Problem: Before copying, find the line below that contains "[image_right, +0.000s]"; then return it and all later lines exactly, up to and including the final line, with no pictures.

Exercise data:
<<<<
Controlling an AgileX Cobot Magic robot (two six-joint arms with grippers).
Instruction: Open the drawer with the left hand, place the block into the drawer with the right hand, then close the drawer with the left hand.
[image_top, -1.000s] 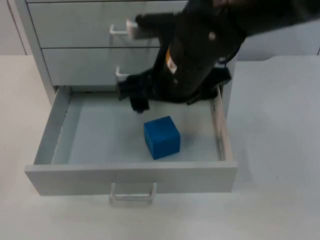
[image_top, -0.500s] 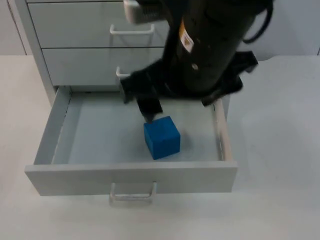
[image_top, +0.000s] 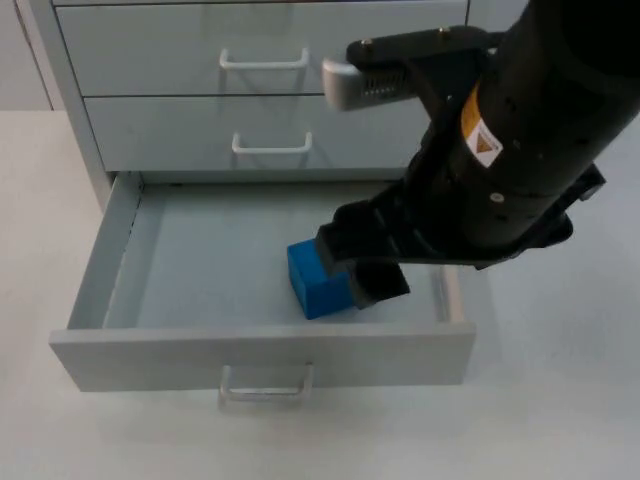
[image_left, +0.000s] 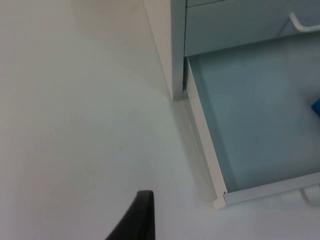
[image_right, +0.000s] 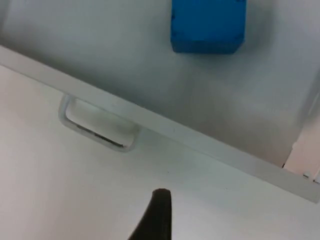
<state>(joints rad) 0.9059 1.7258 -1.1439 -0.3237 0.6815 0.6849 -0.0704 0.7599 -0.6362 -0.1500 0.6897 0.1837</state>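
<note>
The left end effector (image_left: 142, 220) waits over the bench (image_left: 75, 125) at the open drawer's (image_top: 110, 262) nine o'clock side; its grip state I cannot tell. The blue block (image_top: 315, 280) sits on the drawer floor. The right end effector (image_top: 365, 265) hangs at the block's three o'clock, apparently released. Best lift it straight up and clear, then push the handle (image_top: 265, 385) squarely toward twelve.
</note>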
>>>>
Response to this task:
[image_right, +0.000s] 
<state>(joints rad) 0.9059 1.7258 -1.1439 -0.3237 0.6815 0.6849 -0.0704 0.7599 -0.6362 -0.1500 0.6897 0.1837</state>
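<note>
The left end effector (image_left: 142, 220) waits over the bench (image_left: 75, 125) at the open drawer's (image_top: 110, 262) nine o'clock side; its grip state I cannot tell. The blue block (image_top: 315, 280) sits on the drawer floor. The right end effector (image_top: 365, 265) hangs at the block's three o'clock, apparently released. Best lift it straight up and clear, then push the handle (image_top: 265, 385) squarely toward twelve.
</note>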

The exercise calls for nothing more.